# Work to complete:
Keep only the lines of the material below that contain the word "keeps". Copy those lines.

====== Given records

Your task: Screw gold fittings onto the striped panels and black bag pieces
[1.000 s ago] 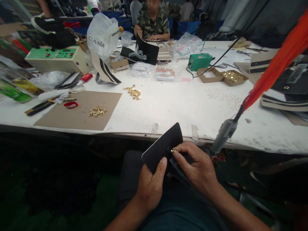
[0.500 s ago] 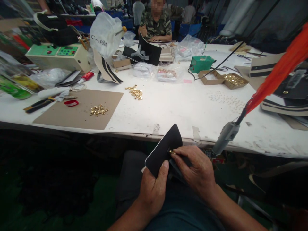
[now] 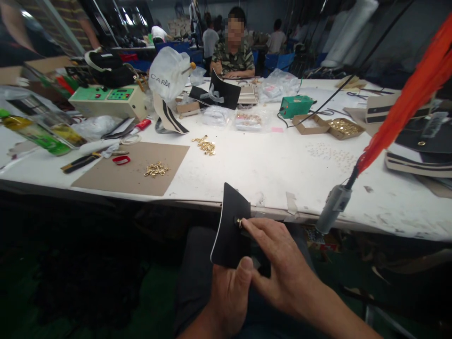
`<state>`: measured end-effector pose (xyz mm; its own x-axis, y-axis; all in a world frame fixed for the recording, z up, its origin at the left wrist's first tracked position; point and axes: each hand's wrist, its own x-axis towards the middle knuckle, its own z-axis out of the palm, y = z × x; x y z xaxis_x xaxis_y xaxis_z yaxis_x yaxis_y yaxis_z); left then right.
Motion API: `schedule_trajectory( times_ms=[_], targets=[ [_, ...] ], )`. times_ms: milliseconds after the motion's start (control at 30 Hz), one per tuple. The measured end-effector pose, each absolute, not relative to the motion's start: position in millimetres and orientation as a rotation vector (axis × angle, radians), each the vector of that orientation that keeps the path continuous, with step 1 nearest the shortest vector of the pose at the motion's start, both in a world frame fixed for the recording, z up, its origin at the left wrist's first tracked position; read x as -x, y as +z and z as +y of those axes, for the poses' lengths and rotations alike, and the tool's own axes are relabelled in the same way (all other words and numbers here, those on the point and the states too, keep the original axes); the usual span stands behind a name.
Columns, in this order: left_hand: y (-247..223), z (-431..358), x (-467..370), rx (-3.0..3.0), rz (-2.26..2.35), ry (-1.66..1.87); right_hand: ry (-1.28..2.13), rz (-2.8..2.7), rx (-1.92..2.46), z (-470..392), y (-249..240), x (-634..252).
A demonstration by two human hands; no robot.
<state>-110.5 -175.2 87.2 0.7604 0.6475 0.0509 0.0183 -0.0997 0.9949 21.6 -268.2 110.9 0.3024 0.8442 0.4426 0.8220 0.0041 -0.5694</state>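
My left hand is closed on the lower edge of a small black leather-like panel, its thumb lying across the front. The panel has a pale edge and bends slightly, held over my lap before the table's front edge. A small gold metal fitting sits in a dark loop on the panel. My right hand lies at the panel's right side, fingers stretched out. Its index fingertip touches the fitting, while the thumb is apart from it, down by my left thumb. Whatever is behind the panel stays hidden.
Gold fittings lie piled on a brown board, with another gold pile beside it. A cardboard box holds more. An orange-tufted grey tube juts up at right. Across the table sits a person.
My right thumb has come off the gold fitting and moved down; the fingers have straightened. The panel has turned more upright and shifted left. The camera view has tilted up slightly.
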Motion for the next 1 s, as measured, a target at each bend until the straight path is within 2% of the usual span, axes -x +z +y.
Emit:
schedule_trajectory(
  times_ms=[133, 267, 433, 667, 867, 1000],
  targets=[
    [87.1, -183.0, 118.8, -1.653, 0.484, 0.541, 0.093, -1.632, 1.797, -273.1, 116.4, -16.3],
    [82.5, -194.2, 125.1, -1.728, 0.448, 0.5, -0.035, -1.544, 1.769, -269.9, 99.8, -10.3],
    [79.0, -206.0, 126.6, -1.64, 0.432, 0.654, -0.166, -1.371, 1.609, -271.5, 86.1, -13.6],
    [95.8, -184.3, 122.0, -1.381, 0.703, 0.761, 0.033, -1.504, 1.337, -292.3, 100.0, -50.0],
    [99.8, -168.1, 125.6, -1.586, 0.829, 0.803, 0.314, -1.503, 1.274, -303.8, 101.0, -57.8],
    [100.3, -153.7, 130.7, -1.944, 0.775, 0.953, 0.542, -1.423, 1.286, -304.8, 103.1, -54.2]
  ],
)
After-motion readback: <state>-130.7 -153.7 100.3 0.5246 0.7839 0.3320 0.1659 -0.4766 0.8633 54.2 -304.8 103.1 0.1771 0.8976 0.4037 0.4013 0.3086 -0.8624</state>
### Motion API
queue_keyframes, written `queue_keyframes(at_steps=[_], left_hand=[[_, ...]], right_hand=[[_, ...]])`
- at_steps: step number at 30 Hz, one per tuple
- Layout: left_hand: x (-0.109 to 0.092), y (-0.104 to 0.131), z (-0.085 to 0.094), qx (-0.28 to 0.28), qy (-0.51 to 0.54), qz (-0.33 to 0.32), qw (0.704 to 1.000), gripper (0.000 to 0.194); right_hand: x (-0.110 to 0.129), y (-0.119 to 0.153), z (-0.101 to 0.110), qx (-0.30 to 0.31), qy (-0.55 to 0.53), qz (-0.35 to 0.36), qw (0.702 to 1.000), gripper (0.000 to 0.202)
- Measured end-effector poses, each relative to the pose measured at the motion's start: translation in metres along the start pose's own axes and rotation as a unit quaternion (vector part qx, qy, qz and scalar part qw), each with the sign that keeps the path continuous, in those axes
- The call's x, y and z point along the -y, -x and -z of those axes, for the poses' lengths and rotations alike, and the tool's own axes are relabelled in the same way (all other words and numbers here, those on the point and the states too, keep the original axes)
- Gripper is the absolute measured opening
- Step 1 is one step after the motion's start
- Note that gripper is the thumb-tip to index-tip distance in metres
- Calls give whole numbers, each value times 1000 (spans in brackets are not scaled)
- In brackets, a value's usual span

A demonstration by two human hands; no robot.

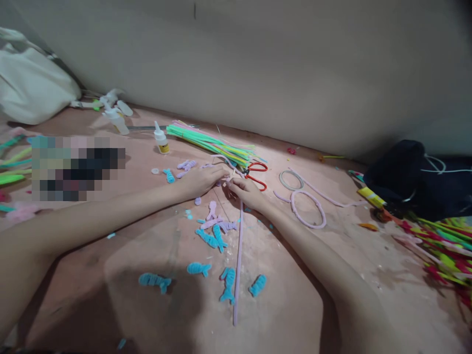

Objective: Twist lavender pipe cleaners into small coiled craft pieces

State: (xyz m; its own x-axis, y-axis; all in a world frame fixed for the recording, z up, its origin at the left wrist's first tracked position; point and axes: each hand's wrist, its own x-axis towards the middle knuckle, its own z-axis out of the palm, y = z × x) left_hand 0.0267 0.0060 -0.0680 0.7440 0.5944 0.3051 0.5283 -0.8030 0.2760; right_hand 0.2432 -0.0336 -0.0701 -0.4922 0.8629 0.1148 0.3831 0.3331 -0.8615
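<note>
My left hand (208,179) and my right hand (245,189) are close together near the middle of the view, both with bent fingers. Between their fingertips is a lilac pipe cleaner (239,265), one length of which runs down toward me over the table. Another lilac length curves above my left hand. Red-handled scissors (258,185) lie just beyond my right hand. Below my hands are several blue fish shapes (198,268) and lilac fish shapes (212,210).
A bundle of green pipe cleaners (206,142) and a glue bottle (161,140) stand behind. To the right lie a lilac ring (309,210), a grey ring (291,180) and a dark bag (409,177). At far left sits a white bag (35,83).
</note>
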Motion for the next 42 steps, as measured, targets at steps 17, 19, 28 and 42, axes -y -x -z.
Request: queue_keyframes(at_steps=[17,19,28,42], left_hand=[[7,2,-2,36,-30,45,998,20],[6,3,-1,31,-31,49,998,22],[2,10,3,-10,-37,57,998,26],[3,4,-2,-28,32,74,996,31]], right_hand=[[1,-7,3,-2,21,18,1000,46],[-1,-9,3,0,20,20,1000,45],[-2,-11,5,4,65,68,996,44],[6,0,-10,-41,272,118,954,31]])
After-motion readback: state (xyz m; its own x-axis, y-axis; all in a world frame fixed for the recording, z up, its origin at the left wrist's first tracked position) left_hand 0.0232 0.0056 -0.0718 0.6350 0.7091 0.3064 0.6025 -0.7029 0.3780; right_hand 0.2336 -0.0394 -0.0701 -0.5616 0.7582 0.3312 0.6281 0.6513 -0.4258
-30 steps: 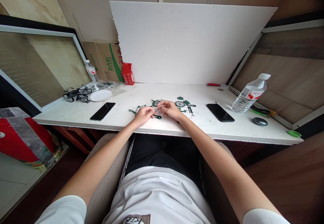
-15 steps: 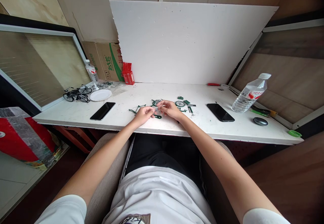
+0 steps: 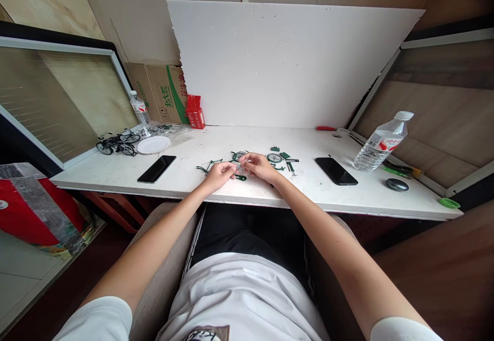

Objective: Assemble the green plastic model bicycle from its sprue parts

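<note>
My left hand (image 3: 219, 176) and my right hand (image 3: 260, 167) meet over the front of the white table, thumbs and fingertips pinched close together. Between them is a small greyish piece, too small to name, and I cannot tell which hand bears it. A green model bicycle frame (image 3: 210, 166) lies just left of my left hand. Behind the fingers is a spoked wheel (image 3: 240, 156) with green parts, partly hidden. A small green chain guard piece (image 3: 241, 178) rests below the fingertips. To the right of my right hand lie another wheel (image 3: 274, 158) and several small green parts (image 3: 284, 155).
One phone (image 3: 156, 169) lies at left, another phone (image 3: 336, 171) at right. Finished black model bicycles (image 3: 118, 144) and white plates (image 3: 153, 145) occupy the left end. A water bottle (image 3: 382, 143), a dark rounded object (image 3: 397, 184) and a green cap (image 3: 449, 203) are at right. A white board (image 3: 293, 63) stands behind.
</note>
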`<action>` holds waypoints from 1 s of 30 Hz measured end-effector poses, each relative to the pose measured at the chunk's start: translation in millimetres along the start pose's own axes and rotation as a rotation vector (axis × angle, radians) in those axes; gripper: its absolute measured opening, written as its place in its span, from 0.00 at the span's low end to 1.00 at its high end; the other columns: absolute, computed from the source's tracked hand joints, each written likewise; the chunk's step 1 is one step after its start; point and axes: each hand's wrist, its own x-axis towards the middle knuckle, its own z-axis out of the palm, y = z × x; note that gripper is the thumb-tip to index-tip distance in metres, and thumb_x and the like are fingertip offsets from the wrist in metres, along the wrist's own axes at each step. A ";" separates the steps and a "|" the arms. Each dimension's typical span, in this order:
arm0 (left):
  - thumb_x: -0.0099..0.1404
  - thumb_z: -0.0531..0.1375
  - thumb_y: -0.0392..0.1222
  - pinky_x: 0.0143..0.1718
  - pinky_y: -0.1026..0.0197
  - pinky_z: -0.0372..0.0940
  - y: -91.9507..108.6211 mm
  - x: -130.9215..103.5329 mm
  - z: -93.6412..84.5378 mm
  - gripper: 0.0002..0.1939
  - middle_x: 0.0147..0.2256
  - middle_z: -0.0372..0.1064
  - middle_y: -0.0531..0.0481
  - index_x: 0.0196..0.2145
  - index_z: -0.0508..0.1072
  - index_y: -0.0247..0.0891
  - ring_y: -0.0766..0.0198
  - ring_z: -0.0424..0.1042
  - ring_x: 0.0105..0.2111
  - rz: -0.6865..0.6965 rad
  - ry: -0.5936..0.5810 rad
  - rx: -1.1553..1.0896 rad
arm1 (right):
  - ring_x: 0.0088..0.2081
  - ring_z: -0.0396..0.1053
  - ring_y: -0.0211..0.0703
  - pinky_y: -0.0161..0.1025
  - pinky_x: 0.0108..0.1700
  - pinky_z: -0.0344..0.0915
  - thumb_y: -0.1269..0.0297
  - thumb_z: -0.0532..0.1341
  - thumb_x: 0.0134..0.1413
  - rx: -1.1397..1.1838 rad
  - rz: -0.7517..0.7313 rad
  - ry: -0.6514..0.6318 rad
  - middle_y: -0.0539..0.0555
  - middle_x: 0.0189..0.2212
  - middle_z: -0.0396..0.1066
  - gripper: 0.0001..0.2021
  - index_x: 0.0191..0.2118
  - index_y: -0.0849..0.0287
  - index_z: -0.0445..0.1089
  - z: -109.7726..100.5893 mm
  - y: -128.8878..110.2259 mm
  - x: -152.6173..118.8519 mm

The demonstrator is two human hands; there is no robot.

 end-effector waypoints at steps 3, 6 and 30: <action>0.67 0.64 0.57 0.38 0.57 0.72 -0.1 0.3 -0.1 0.20 0.38 0.81 0.40 0.39 0.79 0.34 0.59 0.78 0.32 0.004 -0.002 0.002 | 0.31 0.73 0.40 0.36 0.29 0.72 0.56 0.68 0.58 0.002 -0.003 0.006 0.56 0.40 0.78 0.14 0.46 0.58 0.78 0.1 -0.3 -0.2; 0.67 0.64 0.56 0.38 0.57 0.73 -0.1 0.6 0.0 0.19 0.38 0.81 0.41 0.39 0.79 0.34 0.59 0.78 0.32 0.007 -0.007 -0.001 | 0.33 0.74 0.41 0.36 0.30 0.73 0.57 0.68 0.58 -0.008 -0.008 0.011 0.57 0.41 0.78 0.13 0.46 0.58 0.78 -0.4 1.5 0.5; 0.66 0.65 0.55 0.38 0.57 0.73 -1.6 1.5 0.0 0.19 0.37 0.80 0.41 0.39 0.79 0.34 0.59 0.78 0.32 -0.011 0.000 -0.021 | 0.33 0.75 0.41 0.35 0.30 0.72 0.58 0.67 0.59 -0.015 -0.003 0.023 0.56 0.42 0.79 0.13 0.46 0.58 0.78 -0.8 7.4 2.2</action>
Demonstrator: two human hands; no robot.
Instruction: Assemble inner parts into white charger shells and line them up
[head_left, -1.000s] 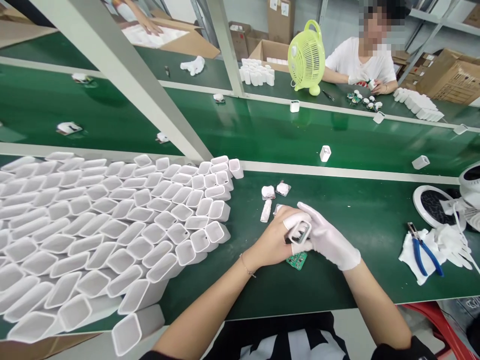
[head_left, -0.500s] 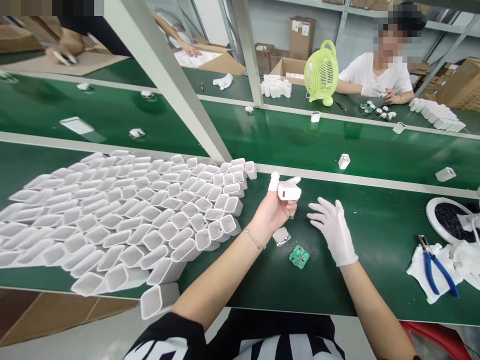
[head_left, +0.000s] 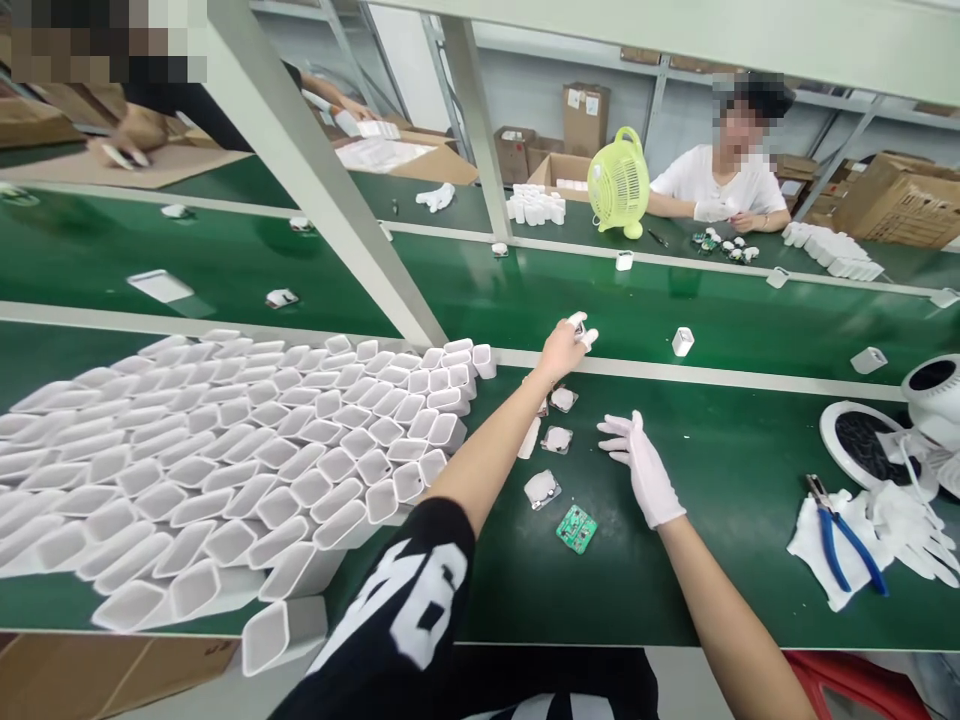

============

# Answer:
Motion API: `schedule_trajectory( times_ms=[_], targets=[ [_, ...] ], )`. times_ms: milliseconds after the motion's start (control at 30 Hz), one per tuple. The measured end-effector pose, each absolute, not relative to the motion's start: position in millimetres and orientation as a rotation vector (axis × angle, radians), each the vector of that orientation that keeps the path continuous, with step 1 nearest the shortest vector of the pose at the motion's start, both in a world frame fixed for the recording, z up, its origin at the left wrist's first tracked position; read x as -x, y as +z and z as +y of those axes, for the poses' lengths and rotations alike, and the tool's own axes are relabelled in the same way (all other words and numbers here, those on the point and the states too, keep the original axes); the usual span stands behind a name.
- Measured end-effector poses, each relative to the pose measured at the motion's start: translation in metres along the start pose's own axes and rotation as a unit quaternion (vector part qx, qy, qz and scalar part qw), each with the sign that keeps the path continuous, in those axes

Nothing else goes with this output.